Please don't tease the Gurnard Fillets for being a little weird looking. They may not be the most common fish in the fish shop but they're rising in popularity faster than ever. Ours is sustainably caught by day boats off the coast of Cornwall.
Gurnard is classic in fish stews and its flesh melts in your mouth. If you prefer, heat up your frying pan until smoking hot, season your fish, throw in a knob of butter until it melts then put the Gurnard in skin side down an cook for 3-5 minutes until crisp and golden or white all the way through. Not so ugly now!
Our fish is wild and comes from day boats. The boats fish in West country waters, and we buy the fish from Cornish and Devon Fish Markets. Looe is our preferred market but we also use Newlyn, Plymouth and Brixham from time to time. (Sometimes, when the weather is too extreme on that coast, the boats can’t go out, we will then buy from other selected Day Boats within UK waters.)
Gurnard (100%)
Dietray Contains fish. May contain traces of Crustaceans, Molluscs.
Keep below 5°C, preferably 2°C. Once open eat within 2 days.

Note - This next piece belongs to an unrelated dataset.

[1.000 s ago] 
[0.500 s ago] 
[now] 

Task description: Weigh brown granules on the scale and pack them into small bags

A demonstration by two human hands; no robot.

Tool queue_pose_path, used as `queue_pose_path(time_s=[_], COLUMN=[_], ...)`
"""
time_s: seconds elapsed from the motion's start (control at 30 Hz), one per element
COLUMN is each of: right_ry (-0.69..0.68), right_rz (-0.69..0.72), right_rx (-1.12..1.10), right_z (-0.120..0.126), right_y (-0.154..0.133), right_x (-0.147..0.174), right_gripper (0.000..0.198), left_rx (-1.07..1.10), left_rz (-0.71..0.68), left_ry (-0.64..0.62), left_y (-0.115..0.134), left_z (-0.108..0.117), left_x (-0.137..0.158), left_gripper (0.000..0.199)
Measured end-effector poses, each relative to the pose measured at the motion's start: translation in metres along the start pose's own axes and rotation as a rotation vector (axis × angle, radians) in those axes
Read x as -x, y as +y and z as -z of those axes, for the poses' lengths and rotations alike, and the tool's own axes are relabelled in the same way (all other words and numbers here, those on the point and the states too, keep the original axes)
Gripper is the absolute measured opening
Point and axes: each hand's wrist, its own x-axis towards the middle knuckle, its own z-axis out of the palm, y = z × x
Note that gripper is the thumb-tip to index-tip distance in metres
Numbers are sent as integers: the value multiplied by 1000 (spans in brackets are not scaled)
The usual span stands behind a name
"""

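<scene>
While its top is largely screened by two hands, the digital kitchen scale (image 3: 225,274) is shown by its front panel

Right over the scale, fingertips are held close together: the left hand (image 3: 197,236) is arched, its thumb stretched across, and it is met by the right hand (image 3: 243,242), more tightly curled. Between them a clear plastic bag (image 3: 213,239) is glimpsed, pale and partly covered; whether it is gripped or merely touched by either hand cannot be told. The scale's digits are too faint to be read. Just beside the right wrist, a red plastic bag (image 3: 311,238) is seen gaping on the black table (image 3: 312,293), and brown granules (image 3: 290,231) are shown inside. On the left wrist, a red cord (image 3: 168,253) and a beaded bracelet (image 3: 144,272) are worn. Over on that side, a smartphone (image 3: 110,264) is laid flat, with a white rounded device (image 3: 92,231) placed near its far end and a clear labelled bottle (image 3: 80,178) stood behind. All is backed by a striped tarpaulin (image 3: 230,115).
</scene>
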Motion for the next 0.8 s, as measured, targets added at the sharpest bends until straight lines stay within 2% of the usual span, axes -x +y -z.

Gurnard is fast becoming a hot fish on restaurant menus. We've had it both in classic, saffon-kissed fish stews, as well as simply pan-fried in a bit of butter until the skin goes super crispy and the fishy flesh just melts in your mouth. To pan-fry it, the key is to season the fish well. Get your frying pan really hot. Add a hunk of butter and let it sizzle until melted. Then, add your fish, skin side down and cook it for 3-5 mins, checking only one or twice, until it's really crisp and golden. This is where most of the cooking takes place. Once this is done you only need to cook it on the flesh side or a minute or so, just until it turns fully white.